The expected output is every line below, reproduced exactly.
------ DATASET CONTENT ------
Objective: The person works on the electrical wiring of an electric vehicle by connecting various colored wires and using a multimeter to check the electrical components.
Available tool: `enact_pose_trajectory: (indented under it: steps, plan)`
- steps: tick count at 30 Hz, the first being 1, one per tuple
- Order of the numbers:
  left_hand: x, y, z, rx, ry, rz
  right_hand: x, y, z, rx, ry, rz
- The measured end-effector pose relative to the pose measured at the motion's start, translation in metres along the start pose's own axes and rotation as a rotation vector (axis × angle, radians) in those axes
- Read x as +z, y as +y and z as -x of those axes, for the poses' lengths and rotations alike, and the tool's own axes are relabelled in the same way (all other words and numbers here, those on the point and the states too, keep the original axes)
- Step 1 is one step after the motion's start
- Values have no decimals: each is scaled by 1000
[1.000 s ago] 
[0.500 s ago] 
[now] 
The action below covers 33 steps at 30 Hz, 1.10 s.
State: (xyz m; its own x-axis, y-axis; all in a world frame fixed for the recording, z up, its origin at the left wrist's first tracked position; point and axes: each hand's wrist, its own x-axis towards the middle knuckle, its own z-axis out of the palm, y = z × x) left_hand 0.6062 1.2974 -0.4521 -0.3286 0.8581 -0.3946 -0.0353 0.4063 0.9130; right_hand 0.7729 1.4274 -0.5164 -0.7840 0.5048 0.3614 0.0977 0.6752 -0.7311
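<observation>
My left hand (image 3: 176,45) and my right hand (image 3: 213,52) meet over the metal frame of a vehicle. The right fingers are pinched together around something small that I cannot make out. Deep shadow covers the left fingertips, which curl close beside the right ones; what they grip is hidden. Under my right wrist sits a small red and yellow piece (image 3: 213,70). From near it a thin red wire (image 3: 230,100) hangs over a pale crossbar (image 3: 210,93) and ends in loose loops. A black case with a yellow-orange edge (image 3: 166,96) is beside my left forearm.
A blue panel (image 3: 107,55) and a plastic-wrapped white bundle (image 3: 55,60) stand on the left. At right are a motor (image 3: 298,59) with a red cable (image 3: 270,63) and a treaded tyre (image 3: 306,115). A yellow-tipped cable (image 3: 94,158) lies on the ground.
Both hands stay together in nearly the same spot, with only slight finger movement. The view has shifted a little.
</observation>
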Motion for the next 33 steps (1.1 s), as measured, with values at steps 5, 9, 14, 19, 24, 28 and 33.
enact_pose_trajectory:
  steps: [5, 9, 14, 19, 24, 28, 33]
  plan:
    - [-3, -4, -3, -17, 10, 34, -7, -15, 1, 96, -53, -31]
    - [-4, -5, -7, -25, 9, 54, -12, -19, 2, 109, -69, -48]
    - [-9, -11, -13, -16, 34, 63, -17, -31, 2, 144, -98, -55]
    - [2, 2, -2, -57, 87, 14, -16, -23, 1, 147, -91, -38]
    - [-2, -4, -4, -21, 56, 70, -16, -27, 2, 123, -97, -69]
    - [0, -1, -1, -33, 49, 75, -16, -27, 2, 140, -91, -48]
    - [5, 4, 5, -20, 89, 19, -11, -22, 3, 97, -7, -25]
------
## REPLY TO THE TASK
Objective: The person works on the electrical wiring of an electric vehicle by connecting various colored wires and using a multimeter to check the electrical components.
Available tool: `enact_pose_trajectory: (indented under it: steps, plan)`
- steps: tick count at 30 Hz, the first being 1, one per tuple
- Order of the numbers:
  left_hand: x, y, z, rx, ry, rz
  right_hand: x, y, z, rx, ry, rz
- The measured end-effector pose relative to the pose measured at the motion's start, translation in metres along the start pose's own axes and rotation as a rotation vector (axis × angle, radians) in those axes
- Read x as +z, y as +y and z as -x of those axes, for the poses' lengths and rotations alike, and the tool's own axes are relabelled in the same way (all other words and numbers here, those on the point and the states too, keep the original axes)
- Step 1 is one step after the motion's start
- Values have no decimals: each is scaled by 1000
[1.000 s ago] 
[0.500 s ago] 
[now] 
The action below covers 33 steps at 30 Hz, 1.10 s.
State: (xyz m; its own x-axis, y-axis; all in a world frame fixed for the recording, z up, its origin at the left wrist's first tracked position; point and axes: each hand's wrist, its own x-axis towards the middle knuckle, its own z-axis out of the palm, y = z × x) left_hand 0.6062 1.2974 -0.4521 -0.3286 0.8581 -0.3946 -0.0353 0.4063 0.9130; right_hand 0.7729 1.4274 -0.5164 -0.7840 0.5048 0.3614 0.0977 0.6752 -0.7311
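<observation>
My left hand (image 3: 176,45) and my right hand (image 3: 213,52) meet over the metal frame of a vehicle. The right fingers are pinched together around something small that I cannot make out. Deep shadow covers the left fingertips, which curl close beside the right ones; what they grip is hidden. Under my right wrist sits a small red and yellow piece (image 3: 213,70). From near it a thin red wire (image 3: 230,100) hangs over a pale crossbar (image 3: 210,93) and ends in loose loops. A black case with a yellow-orange edge (image 3: 166,96) is beside my left forearm.
A blue panel (image 3: 107,55) and a plastic-wrapped white bundle (image 3: 55,60) stand on the left. At right are a motor (image 3: 298,59) with a red cable (image 3: 270,63) and a treaded tyre (image 3: 306,115). A yellow-tipped cable (image 3: 94,158) lies on the ground.
Both hands stay together in nearly the same spot, with only slight finger movement. The view has shifted a little.
</observation>
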Motion for the next 33 steps (1.1 s), as measured, with values at steps 5, 9, 14, 19, 24, 28 and 33.
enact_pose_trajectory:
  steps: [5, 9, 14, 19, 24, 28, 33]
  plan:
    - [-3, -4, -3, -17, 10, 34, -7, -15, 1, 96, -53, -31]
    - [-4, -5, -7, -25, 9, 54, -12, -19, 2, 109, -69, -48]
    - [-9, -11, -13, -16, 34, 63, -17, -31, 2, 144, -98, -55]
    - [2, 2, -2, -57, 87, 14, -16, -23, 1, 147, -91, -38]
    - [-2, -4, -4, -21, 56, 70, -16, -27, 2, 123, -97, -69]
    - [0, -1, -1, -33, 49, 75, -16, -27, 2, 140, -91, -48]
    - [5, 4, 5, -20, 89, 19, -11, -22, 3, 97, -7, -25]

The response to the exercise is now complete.